Он чувствовал страшную усталость, сразу лег, только сполоснул под краном покрытое толстым слоем пыли лицо, но заснуть не мог очень долго. Перед глазами вставали то тяжеловесный Ила Лес с его несуразной фигурой и умными глазами, то Ган — невзрачный лысый человечек в очках, казавшийся безликим и безвольным, пока не заговорил. Несколько слов… Оказывается, бывает, что слово становится поступком… Дана зазнобило. За четыре месяца он не совершил ни одного поступка, которым мог бы впоследствии гордиться… да и что он вообще делал — смотрел, слушал… хотя его дело смотреть и слушать, вмешиваться он не имеет права… Так ли? Он ведь не давал присяги, как разведчики, он мог бы что-то и сделать… Он и сделал — пришел к Марану, а кто такой Маран? Он вспомнил спокойное лицо, на котором сконцентрировалась сотня ненавидящих взглядов… Да, там было не меньше ста крепких мужчин, начнись драка, ему пришлось бы выложиться полностью, и что? Он мог бы убить одного, двух, трех… ни в чем не повинных людей, защищавших свое право на кусок хлеба!.. Ну а если б они убили Марана? Марана, которого прозвали бесстрашным его враги, Марана, слову которого верили даже те, кто его ненавидел… Дан застонал. Эта страна со своими порядками, этот народ были вне его разумения, вера, страсти, настойчивость этих людей, их упорствование в своих заблуждениях шли в разрез с его ясными представлениями о жизни… Неужели и мы были такими, думал он с тоской, тоже совершали глупость за глупостью, считая себя при этом умнее всех?
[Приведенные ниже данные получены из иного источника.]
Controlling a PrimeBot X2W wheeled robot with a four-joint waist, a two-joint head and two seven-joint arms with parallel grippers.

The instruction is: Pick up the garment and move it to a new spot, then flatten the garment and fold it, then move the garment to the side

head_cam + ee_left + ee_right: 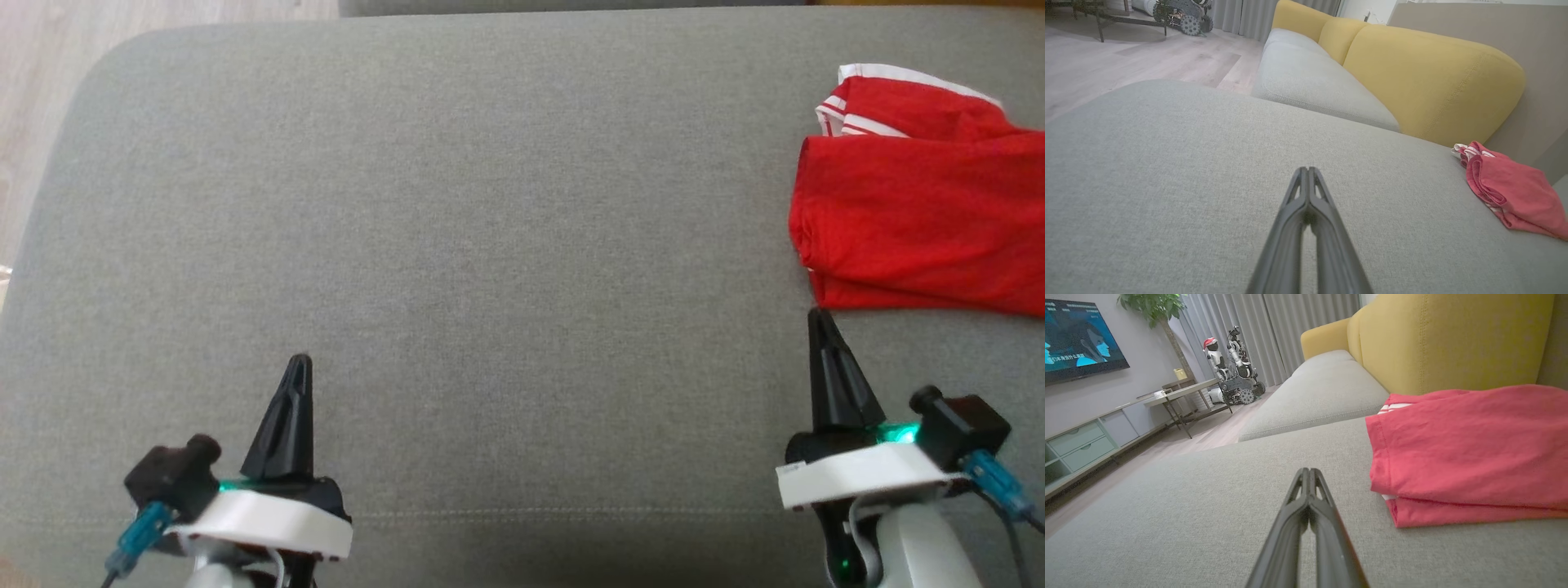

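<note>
The garment [922, 220] is red with white trim, folded into a flat stack at the right edge of the grey cushion [490, 229]. It also lies at the right in the left wrist view [1515, 190] and fills the right side of the right wrist view [1466, 457]. My right gripper [819, 317] is shut and holds nothing; its tip sits just in front of the garment's near left corner. My left gripper [300, 362] is shut too, empty, low at the left over bare cushion, far from the garment. Both pairs of fingers [1306, 204] [1308, 498] are pressed together.
Yellow sofa backrests [1429, 77] rise behind the cushion, with another grey seat [1323, 392] beyond. Wood floor [49, 82] lies off the cushion's left edge. Across the room stand a TV [1077, 339], a low cabinet [1081, 441], a side table [1180, 394] and another robot [1231, 363].
</note>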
Погрязали в невежестве, обожествляли ничтожества, пугались свободы… Или нет, мы такими не были, это они, их ошибки, их потребность в рабском повиновении… приятно думать, что ты лучше других, что твой народ выше других народов… идиот! Дан беспощадно выругал себя. Надо найти Нику, подумал он, завтра с утра пойти искать Нику, быть вместе, думать и решать вместе. С этой мыслью он наконец заснул.